Monday, May 27, 2013

Memorial Day Birds

Time for our Memorial Day get together. Time to remember those that fight for our freedom and spend some family activities. Flags were flying all over the neighborhood.

Memorial Day Flag

Most of the boys wanted to hit the local swimming pool and I was asked tag along.

The Boys

Of course, I was going along to check out the local birds. A Great Blue Heron was first spotted at the water's edge.

Great Blue Heron

Just before the pool, a male Anhinga dried out just beyond the reeds.

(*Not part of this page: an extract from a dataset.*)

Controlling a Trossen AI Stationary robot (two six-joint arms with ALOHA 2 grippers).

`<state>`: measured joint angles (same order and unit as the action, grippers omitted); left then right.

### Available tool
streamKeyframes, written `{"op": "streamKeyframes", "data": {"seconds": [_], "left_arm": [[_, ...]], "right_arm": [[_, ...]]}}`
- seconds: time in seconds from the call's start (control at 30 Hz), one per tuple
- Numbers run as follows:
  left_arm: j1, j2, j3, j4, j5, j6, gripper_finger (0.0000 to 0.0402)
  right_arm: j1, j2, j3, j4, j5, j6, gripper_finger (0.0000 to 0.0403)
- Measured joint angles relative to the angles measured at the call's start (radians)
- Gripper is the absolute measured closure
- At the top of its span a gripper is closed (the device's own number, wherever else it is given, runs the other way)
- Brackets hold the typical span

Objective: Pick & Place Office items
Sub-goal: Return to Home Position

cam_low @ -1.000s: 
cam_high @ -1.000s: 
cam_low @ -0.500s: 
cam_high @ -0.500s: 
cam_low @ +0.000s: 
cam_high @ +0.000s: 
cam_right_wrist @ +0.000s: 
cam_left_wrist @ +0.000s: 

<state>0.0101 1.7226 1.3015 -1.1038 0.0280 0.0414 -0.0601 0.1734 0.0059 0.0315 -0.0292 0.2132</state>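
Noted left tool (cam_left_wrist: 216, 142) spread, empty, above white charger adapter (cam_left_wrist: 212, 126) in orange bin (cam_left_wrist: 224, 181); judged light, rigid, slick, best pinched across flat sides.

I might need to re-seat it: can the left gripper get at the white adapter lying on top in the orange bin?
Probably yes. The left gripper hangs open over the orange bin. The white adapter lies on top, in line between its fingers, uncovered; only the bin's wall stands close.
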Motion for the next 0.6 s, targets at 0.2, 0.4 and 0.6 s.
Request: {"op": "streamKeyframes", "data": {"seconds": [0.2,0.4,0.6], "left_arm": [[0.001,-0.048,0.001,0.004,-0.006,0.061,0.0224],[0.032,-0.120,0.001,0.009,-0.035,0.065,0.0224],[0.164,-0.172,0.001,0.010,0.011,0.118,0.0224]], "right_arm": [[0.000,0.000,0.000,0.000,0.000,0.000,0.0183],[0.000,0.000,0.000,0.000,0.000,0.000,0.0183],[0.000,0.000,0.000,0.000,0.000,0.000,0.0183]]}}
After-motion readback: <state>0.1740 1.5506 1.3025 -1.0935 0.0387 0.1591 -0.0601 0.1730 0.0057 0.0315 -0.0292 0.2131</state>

I could hear baby Downy Woodpeckers in a tree nearby. The adults were out gathering food so I couldn't get a shot of them. Soon, I discovered a Red-bellied Woodpecker using another nest hole near the Downy nest.

Red-bellied Woodpecker

Back under the oaks, a juvenile Red-bellied Woodpecker called to an adult that quickly flew in and delivered a meal.

Red-bellied Woodpecker

Out at the dock, a Four-spotted Pennant rested just over the water.

Four-spotted Pennant

Not too far away, I attempted a shot of Pickerel Weed and a Bee.

Pickerel and Bee

I staked out a spot to sit and try for a Downy Woodpecker shot. Instead, a Great Egret flew in and began the hunt. Eventually, it nabbed a snack.

Great Egret

I walked closer to get a better view of the Egret but it flew off. I was left with a view of a Two-striped Forceptail.

Two-striped Forceptail

Back near the dock, a Sulpher Butterfly sampled the muddy areas.

Sulpher Butterfly

A single stalk of Water Hyacinth was in bloom in the full sunlight.

Water Hyacinth

I was getting shots of a Needham's Skimmer when I heard a familiar sound. A Barred Owl adult was calling back past the dock. Had to abandon my dragonflies. Had too...

Needham's Skimmer

While searching the branches for the owl, a Great-crested Flycatcher flew by in hot pursuit of some tasty insects and then flew off.

Great-crested Flycatcher

I knew I was in the right spot for the owl but it was difficult to find. I soon heard the raspy call of a young Barred Owl. I changed my path and just then the adult flew out past me and landed in a nearby tree.

Barred Owl

It only took a couple more minutes to find the baby. It was deeper in the trees.

Barred Owl

The kids were done swimming and we had to get back to fire up the grill. Not a bad tally for a fairly short time of birding.

Sunday, May 26, 2013

This Year's Conjunction

When not chasing the birds I do stare at the sky. Right now, the attention is to the conjunction. of 3 planets. Jupiter, Mercury, and Venus. Problem with sky watching in Florida, especially as Summer approaches, is clouds. Makes it difficult to even see the night sky at times.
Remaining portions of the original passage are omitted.